Q15 of 40 · Core Java

Explain the Stream API with a realistic data transformation example.

Core JavaMidjava-streamsfunctional-programmingcollectionslambda

Short answer

Short answer: The Stream API provides a declarative pipeline for processing sequences of elements: source → zero-or-more intermediate operations (filter, map, sorted, flatMap) → one terminal operation (collect, forEach, reduce, count). Streams are lazy — intermediate operations don't execute until a terminal operation is called.

Detail

A Stream<T> is not a data structure — it's a pipeline that describes a sequence of transformations. You get a stream from a source (collection, array, Stream.of(), Files.lines()), chain intermediate operations, and end with one terminal operation that triggers execution.

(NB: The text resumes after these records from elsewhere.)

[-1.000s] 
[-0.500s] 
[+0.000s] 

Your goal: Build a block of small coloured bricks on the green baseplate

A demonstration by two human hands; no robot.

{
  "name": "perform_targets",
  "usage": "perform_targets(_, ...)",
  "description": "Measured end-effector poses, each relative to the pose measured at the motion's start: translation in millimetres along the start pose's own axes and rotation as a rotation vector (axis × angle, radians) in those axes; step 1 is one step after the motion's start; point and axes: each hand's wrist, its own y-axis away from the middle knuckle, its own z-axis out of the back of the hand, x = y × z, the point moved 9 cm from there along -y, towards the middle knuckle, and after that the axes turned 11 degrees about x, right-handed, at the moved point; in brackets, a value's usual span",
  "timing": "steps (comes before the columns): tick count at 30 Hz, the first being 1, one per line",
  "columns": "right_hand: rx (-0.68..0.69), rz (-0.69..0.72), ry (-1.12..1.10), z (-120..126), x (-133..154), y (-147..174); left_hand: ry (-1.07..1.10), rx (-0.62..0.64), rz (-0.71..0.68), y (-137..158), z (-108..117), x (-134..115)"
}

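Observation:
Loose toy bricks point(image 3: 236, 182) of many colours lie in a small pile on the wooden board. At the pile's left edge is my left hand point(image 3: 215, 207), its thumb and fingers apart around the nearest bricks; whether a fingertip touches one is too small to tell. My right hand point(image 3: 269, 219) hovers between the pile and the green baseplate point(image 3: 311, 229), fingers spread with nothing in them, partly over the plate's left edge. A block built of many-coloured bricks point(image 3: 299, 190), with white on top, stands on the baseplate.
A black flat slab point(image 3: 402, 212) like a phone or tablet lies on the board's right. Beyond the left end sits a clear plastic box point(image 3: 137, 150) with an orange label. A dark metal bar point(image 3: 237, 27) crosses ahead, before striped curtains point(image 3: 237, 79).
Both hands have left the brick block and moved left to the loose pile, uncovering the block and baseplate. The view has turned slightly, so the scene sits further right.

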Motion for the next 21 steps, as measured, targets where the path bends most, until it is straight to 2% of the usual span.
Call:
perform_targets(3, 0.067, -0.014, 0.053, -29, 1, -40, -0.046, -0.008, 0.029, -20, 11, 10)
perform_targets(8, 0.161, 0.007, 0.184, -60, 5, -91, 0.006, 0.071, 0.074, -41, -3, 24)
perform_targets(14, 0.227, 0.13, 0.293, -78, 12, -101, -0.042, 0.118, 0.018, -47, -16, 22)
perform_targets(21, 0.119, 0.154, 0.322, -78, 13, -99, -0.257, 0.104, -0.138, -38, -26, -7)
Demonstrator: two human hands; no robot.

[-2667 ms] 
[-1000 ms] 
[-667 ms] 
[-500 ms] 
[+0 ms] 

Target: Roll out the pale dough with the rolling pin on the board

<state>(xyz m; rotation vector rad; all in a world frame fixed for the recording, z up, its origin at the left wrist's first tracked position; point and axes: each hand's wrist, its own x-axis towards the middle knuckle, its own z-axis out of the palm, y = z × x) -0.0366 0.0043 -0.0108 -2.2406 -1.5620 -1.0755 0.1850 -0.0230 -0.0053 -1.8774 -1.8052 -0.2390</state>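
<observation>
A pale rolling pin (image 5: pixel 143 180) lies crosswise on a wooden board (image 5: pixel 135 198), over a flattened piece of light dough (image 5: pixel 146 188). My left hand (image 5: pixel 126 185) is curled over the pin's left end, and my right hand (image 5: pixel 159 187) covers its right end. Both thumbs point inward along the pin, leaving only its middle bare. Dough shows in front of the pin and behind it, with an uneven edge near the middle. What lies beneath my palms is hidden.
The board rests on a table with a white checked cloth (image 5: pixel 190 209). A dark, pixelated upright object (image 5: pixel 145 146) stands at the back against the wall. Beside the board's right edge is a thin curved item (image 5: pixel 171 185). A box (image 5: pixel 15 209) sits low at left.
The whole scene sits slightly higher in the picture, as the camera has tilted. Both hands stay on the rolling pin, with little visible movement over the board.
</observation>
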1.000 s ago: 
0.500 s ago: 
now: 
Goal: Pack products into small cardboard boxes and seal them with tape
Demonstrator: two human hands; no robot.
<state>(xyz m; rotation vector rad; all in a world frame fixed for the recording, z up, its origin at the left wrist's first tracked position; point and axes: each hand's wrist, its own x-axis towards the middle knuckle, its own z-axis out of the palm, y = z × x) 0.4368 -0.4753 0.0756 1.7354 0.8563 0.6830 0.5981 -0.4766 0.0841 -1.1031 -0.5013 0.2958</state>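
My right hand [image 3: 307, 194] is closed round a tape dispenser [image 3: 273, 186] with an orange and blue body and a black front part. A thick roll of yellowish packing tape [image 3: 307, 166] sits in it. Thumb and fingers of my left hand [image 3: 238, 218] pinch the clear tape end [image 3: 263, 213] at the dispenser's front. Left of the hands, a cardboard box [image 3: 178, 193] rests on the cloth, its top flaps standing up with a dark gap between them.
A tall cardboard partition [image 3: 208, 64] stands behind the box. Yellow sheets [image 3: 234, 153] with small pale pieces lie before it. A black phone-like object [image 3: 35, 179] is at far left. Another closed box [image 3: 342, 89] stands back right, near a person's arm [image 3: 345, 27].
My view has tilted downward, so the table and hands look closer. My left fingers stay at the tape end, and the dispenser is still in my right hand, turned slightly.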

Lazy evaluation: intermediate operations like filter() and map() are lazy — they build a description of work but do nothing until a terminal operation is called. This means a filter().map().findFirst() pipeline can short-circuit after finding the first match, avoiding processing the rest of the stream.

Key intermediate operations:

  • filter(Predicate) — keep elements matching a predicate
  • map(Function) — transform each element to a new type
  • flatMap(Function) — flatten a stream-of-streams to a single stream
  • sorted() / sorted(Comparator) — sort elements
  • distinct() — remove duplicates
  • limit(n) / skip(n) — windowing

Key terminal operations:

  • collect(Collectors.toList()) / toSet() / toMap() — materialise into a collection
  • forEach(Consumer) — side-effect for each element
  • reduce(BinaryOperator) — fold to a single value
  • count(), findFirst(), anyMatch(), allMatch() — aggregation / short-circuit

Streams are not reusable — a stream can be consumed only once. If you need to iterate a result multiple times, collect to a list first.

For test data: streams excel at filtering test cases by tag, grouping scenarios by category, or transforming a list of raw API responses into typed domain objects.

// EXAMPLE

StreamExample.java

record TestCase(String id, String tag, boolean passed, long durationMs) {}

List<TestCase> results = loadTestResults();

// Collect IDs of failed smoke tests sorted by duration descending
List<String> failedSmokeIds = results.stream()
    .filter(tc -> !tc.passed())               // keep failures
    .filter(tc -> "smoke".equals(tc.tag()))   // smoke tag only
    .sorted(Comparator.comparingLong(TestCase::durationMs).reversed())
    .map(TestCase::id)                        // extract id
    .toList();                                // Java 16+ (immutable list)

// Count failures per tag
Map<String, Long> failuresByTag = results.stream()
    .filter(tc -> !tc.passed())
    .collect(Collectors.groupingBy(TestCase::tag, Collectors.counting()));

// Average duration of passing tests (OptionalDouble for empty stream)
OptionalDouble avgPassMs = results.stream()
    .filter(TestCase::passed)
    .mapToLong(TestCase::durationMs)
    .average();

// flatMap — flatten a list-of-lists into one stream
List<String> allSteps = results.stream()
    .flatMap(tc -> getSteps(tc.id()).stream())
    .distinct()
    .toList();

// WHAT INTERVIEWERS LOOK FOR

Correct lazy-evaluation explanation, knowledge of common intermediate and terminal operations, and a realistic example beyond trivial number lists. Strong answers mention the non-reusability of streams and use Records or real domain types in the example.

// COMMON PITFALL

Calling collect(Collectors.toList()) and then iterating the stream again, causing an IllegalStateException. Streams are single-use. Also common: using forEach() for transformations that should use map() — forEach is for side effects only.